Diamanti si è preso il Perugia: «A Palermo mi era passata la voglia di giocare. Adesso…»

L’edizione odierna de “La Gazzetta dello Sport” ha realizzato una lunga intervista ad Alessandro Diamanti. L’ex rosanero si è anche espresso sulla sua esperienza a Palermo. Ecco qualche passaggio:

“«Tutti col numero dieci sulla schiena, e poi sbagliamo i rigori!» canta Cesare Cremonini, bolognese doc. Alessandro Diamanti, bolognese d’adozione, il numero 10 l’ha stampato sulla pelle, a Perugia ha preso il 21 come gli ha consigliato il suo amico Andrea Pirlo e i rigori li sbaglia raramente. E soprattutto, da quando è stato tesserato (16 febbraio), la sua squadra ha infilato uno strepitoso filotto: 8 partite, 7 vittorie e un pareggio. E se fosse arrivato prima? «Ho trovato un gruppo di bravi ragazzi. Se avessi trovato qualche testa di c… sarei anche potuto tornare a casa subito. Invece sono contento, fa piacere andare a lavorare con questi compagni, e condividere questi grandi risultati con loro». Sei spezzoni in campo, un gol su rigore, diversi assist e una presenza forte nello spogliatoio. «Ho sempre avuto peso negli spogliatoi, cerco sempre di aiutare i compagni, qui a Perugia mi fa particolarmente piacere trovare ragazzi che ascoltano». Ma perché uno come lei ha dovuto aspettare quasi 8 mesi per trovare squadra? «Una scelta mia. Dopo l’anno nel Palermo mi era un po’ passata la passione, a livello umano.

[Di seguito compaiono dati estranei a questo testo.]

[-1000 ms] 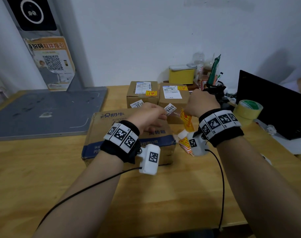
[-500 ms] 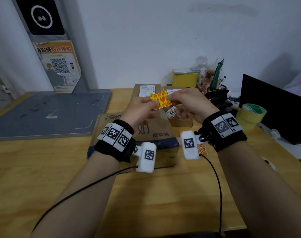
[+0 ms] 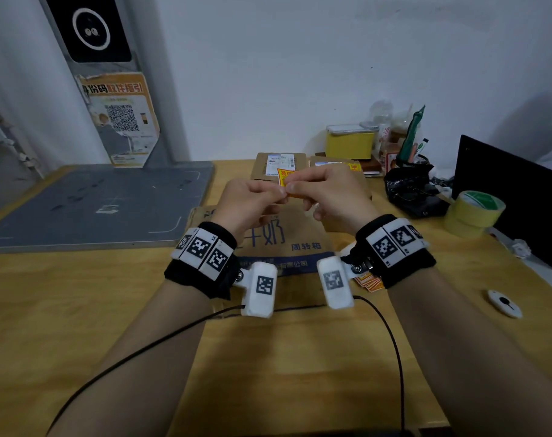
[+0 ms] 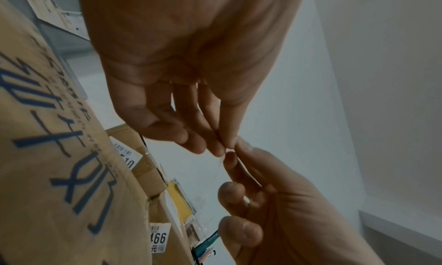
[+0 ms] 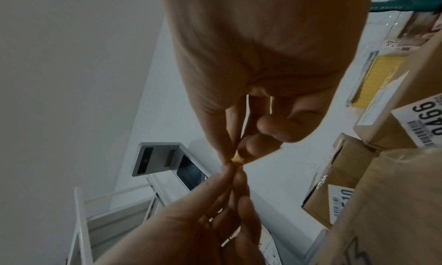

Perugia mi è piaciuta subito e sto tornando il vero Diamanti». Otto mesi che non ha passato sul divano… «Macché divano! Mi sono allenato seriamente all’Isokinetic e anche con gli Allievi nazionali del Bologna di mister Magnani». Dica la verità: aspettava una chiamata dalla A. «Qualche chiamata l’ho anche avuta, ma erano un po’ forzate. Nulla di serio e convincente. Meglio aspettare, non sono uno che si accontenta. Le partite in tv le vedevo, credo che a qualcuno avrei fatto comodo, ma l’interesse giusto non c’è stato. Non volevo fare come al Watford, che mi ha preso malgrado l’allenatore avesse altre idee tattiche e poi sono stato sei mesi a guardare gli altri». […]”.